Besides the medical and therapeutic care that my wife required, I was also aware that more than anything else, my wife needed me.  I quickly learned everything necessary to take care of her, even without the help of a nurse.  I read what I could on alternative treatments such as acupuncture, pranic healing and herbal medicine.  I made the work of Mila’s many doctors easier by preparing a written report of her condition each time she was due for a check-up.  I made sure that her medications were kept at a level that would not damage her internal organs.  And because Mila had lost most of her functional abilities, I also had to learn how to take care of her as if I were taking care of an infant.

Out of place

Going out was difficult at the beginning, so we limited our trips out of the house to Sunday Mass, where we suffered through the humiliation of people staring at us all the time.
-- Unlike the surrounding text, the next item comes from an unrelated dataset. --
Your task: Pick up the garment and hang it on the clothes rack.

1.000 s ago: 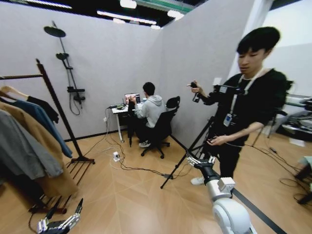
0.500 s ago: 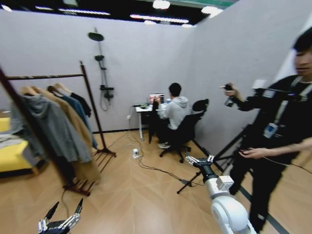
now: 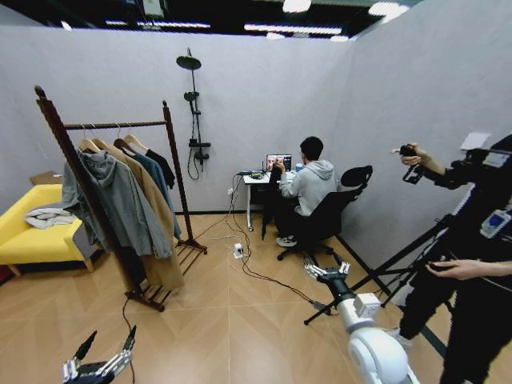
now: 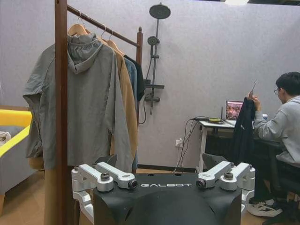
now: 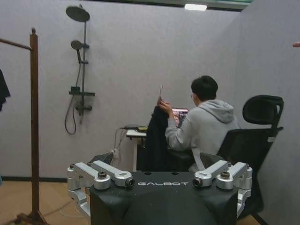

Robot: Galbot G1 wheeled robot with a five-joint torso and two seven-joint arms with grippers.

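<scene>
1. The garment (image 3: 164,166) hangs on the clothes rack (image 3: 112,124), at the rod's far end, beside a dark teal shirt (image 3: 152,172).
2. Left hand (image 3: 102,352): low, fingers apart, holding nothing.
3. Right hand (image 3: 326,270): forward over the floor, fingers apart, holding nothing.

Clothes rack (image 3: 120,125) stands tall and dark brown, upright, well ahead of the left gripper (image 3: 110,333) and off to its left. The black garment (image 3: 166,170) hangs on the rod on a wooden hanger, last in line, just beside the post farthest from that gripper.
</scene>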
Our old friends, not knowing how to approach us, would turn their heads away so as not to make eye contact.  We felt ostracized and rejected, outcast because we were no longer normal. In time, motivated by the desire to vary Mila’s environment beyond the confines of home, I started taking her out with me to the grocery store, to the mall, to movie theatres and restaurants.  We were hard-pressed, though, to find places that were wheelchair-friendly, places that conformed to the mandatory wheelchair access provided by law.
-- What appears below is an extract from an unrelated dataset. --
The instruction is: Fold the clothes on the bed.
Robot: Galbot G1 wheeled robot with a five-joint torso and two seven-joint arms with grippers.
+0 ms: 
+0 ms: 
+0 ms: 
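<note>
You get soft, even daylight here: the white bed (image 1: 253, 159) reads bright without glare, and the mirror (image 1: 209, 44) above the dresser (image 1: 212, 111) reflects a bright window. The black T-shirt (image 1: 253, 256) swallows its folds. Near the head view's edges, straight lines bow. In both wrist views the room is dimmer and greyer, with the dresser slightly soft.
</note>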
In time, when I had to go back to work, I had to hire professional nurses in three shifts.  Mila needed round the clock care because of her feeding, medications, suctioning and diaper changes.  It was important though that I knew the care routine by heart so that I could personally train the new nurses whenever one would leave for a job abroad.

Moving on Together

But perhaps the most important aspect of caring for Mila was providing her with the spiritual nourishment that she needed to carry on with perseverance, strength and faith amidst the difficulty of her physical condition.  Given the tragedy of her state, we instinctively turned to our Blessed Mother for consolation and comfort.  After all, when the hurt is deep, and when things are beyond our understanding, nothing is more soothing than the warm bosom and melodic lullaby of your own mother.  We sought our Blessed Mother’s comfort by praying the rosary together as a family every day.  This was the first thing I did as soon as I got home from work.  We also helped Mila with morning and evening prayers.  We would read Scriptural reading for the day in the morning, and before sleep, I would lay down beside her so we could pray as a couple, I would also read to Mila to put her to sleep.  I chose inspirational books, books on miracles, books on sufferings and books on the lives of the saints, all in the hope that by reading these, Mila and I would understand the mystery of suffering better and consequently align our sufferings to the redemptive mission of Jesus Christ.  I also looked for a place where we would not attract attention, a place where we would not encounter the curious staring eyes of strangers.  I felt it was important for us to be able to attend Mass each Sunday in a solemn way like a normal family, not wary and uncomfortable because of the stares that people would give us.  Finally, I found a community that we could be part of, a community of the sick and the mentally handicapped, so that we could find strength and support with “people of our kind”, with people who, like us, have to go through the rest of their lives burdened with illness.

Two ‘babies’ to care for

To add to the responsibility of caring for Mila, there was another person to care for at this time who was just as helpless as Mila – our baby Therese.  When Therese was a few months old, I left her under the care of a very faithful, gentle and loving yaya.  I must admit that in the first years of her life, I had devoted most of my time to Mila and had completely delegated my daughter’s care to my sister and Therese’s Ninang An, my mother, my sisters-in-law and her Yaya Niknik.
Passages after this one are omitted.